In 1927, the French dramatist Romain Rolland wrote a letter to the founder of psychoanalysis, Sigmund Freud, in which he coined the phrase ‘oceanic feeling’. It is oceanic because the experience seems to be “without perceptible limits”. Rolland believed that this feeling of ‘the eternal’ was a religious feeling independent of any organised religion, but is fundamental to all religions. What this means is that you can have a religious or mystical experience, without necessarily subscribing to any particular belief system which might be attached to the experience. This ‘oceanic feeling’ is also said to be a feeling of oneness with the universe – a wave realising it is also the ocean, being disintegrated and dissolved into a greater whole.
In his book Civilisation and its Discontents (1930), Freud argued that this feeling can be traced back to the primitive ego of the infant, who has no concept of a ‘self’ and does not recognise itself to be separate from the mother and the rest of the world.
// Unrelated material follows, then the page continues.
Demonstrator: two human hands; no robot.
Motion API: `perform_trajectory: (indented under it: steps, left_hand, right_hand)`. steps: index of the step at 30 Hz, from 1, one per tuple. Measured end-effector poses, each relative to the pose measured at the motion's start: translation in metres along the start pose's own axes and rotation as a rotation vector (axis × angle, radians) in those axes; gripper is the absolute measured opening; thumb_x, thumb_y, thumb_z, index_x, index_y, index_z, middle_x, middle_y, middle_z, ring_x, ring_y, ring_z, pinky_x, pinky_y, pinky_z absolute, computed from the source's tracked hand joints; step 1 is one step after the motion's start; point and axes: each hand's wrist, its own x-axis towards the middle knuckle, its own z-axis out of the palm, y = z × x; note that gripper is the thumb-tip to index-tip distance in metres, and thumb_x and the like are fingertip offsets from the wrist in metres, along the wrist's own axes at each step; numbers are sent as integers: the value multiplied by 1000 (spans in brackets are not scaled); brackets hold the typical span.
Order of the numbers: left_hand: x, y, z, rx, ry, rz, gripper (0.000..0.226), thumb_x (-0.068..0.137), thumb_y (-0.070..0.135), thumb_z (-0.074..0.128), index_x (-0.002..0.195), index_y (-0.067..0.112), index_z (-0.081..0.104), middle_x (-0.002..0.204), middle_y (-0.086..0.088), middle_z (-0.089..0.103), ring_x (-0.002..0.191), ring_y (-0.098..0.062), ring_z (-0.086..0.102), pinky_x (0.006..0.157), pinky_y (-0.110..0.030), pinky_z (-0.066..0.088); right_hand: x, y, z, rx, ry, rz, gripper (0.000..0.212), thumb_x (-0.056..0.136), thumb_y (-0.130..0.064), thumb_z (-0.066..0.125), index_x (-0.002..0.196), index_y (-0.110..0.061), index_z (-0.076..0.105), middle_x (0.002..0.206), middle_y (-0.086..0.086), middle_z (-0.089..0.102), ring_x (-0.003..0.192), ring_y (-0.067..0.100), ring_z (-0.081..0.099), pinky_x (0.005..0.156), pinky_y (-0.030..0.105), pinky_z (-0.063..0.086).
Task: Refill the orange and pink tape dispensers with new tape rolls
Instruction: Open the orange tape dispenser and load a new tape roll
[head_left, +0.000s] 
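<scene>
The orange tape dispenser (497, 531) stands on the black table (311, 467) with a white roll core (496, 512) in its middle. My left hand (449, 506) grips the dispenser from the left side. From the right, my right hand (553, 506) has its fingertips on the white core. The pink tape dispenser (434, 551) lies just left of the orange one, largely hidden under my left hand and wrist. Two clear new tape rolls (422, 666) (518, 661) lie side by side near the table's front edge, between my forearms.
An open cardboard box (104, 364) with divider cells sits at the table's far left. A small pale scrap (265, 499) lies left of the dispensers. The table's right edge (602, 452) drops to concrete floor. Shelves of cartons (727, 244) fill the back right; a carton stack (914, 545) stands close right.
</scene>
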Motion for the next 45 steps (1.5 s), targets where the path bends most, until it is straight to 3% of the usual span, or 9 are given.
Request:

The infant has not learned that there are other people in the world and so feels one with them. In The Enigma of the Oceanic Feeling (1999), author William B. Parsons argues we can view Freud’s interpretation of the oceanic feeling as an experience that sits at the core of all mysticism since the essence of the experience is a feeling or realisation of unity.
But because Freud viewed such experiences through a psychoanalytic lens, as well as being an ardent critic of religion, he did not believe there was any transcendent source for this experience. Rather, they can be traced back to our earliest experiences as a human being. Differences in mystical texts – say, between The Upanishads or the Tao Te Ching – are just different cultural interpretations of a universal experience. While the Hindus talk about Brahman, the Daoists speak about the Tao (or the Way) – but both relate to a supposed fact of unity or oneness.
In Freud’s view, the feeling of being one with the universe has its root in the feeling of unity that the infant experiences with the nurturing breast of the mother. It is an activation of unconscious material relating to the original unitive feeling. In the words of psychologist Daniel Merkur, “…Freud interpreted the union as a regression to immediately postnatal experience.”
However, this Freudian perspective on the oceanic feeling has been met with criticism. It has been accused of being reductive and devaluing the mystical experience as nothing but a regression to an infantile state of mind. Of course, in the mystical traditions, or for individuals who have had mystical experiences, this feeling of unity is much more revelatory than any indication of an early stage of human development. Freud’s analysis also seems to leave out the healing and transformational potential of such experiences.
Ken Wilbers’ the pre/trans fallacy article compares Freud to Jung: while Freud regresses Mystic peak experience to the nipple, Jung elevates the nipple “self” to Mystic proportions.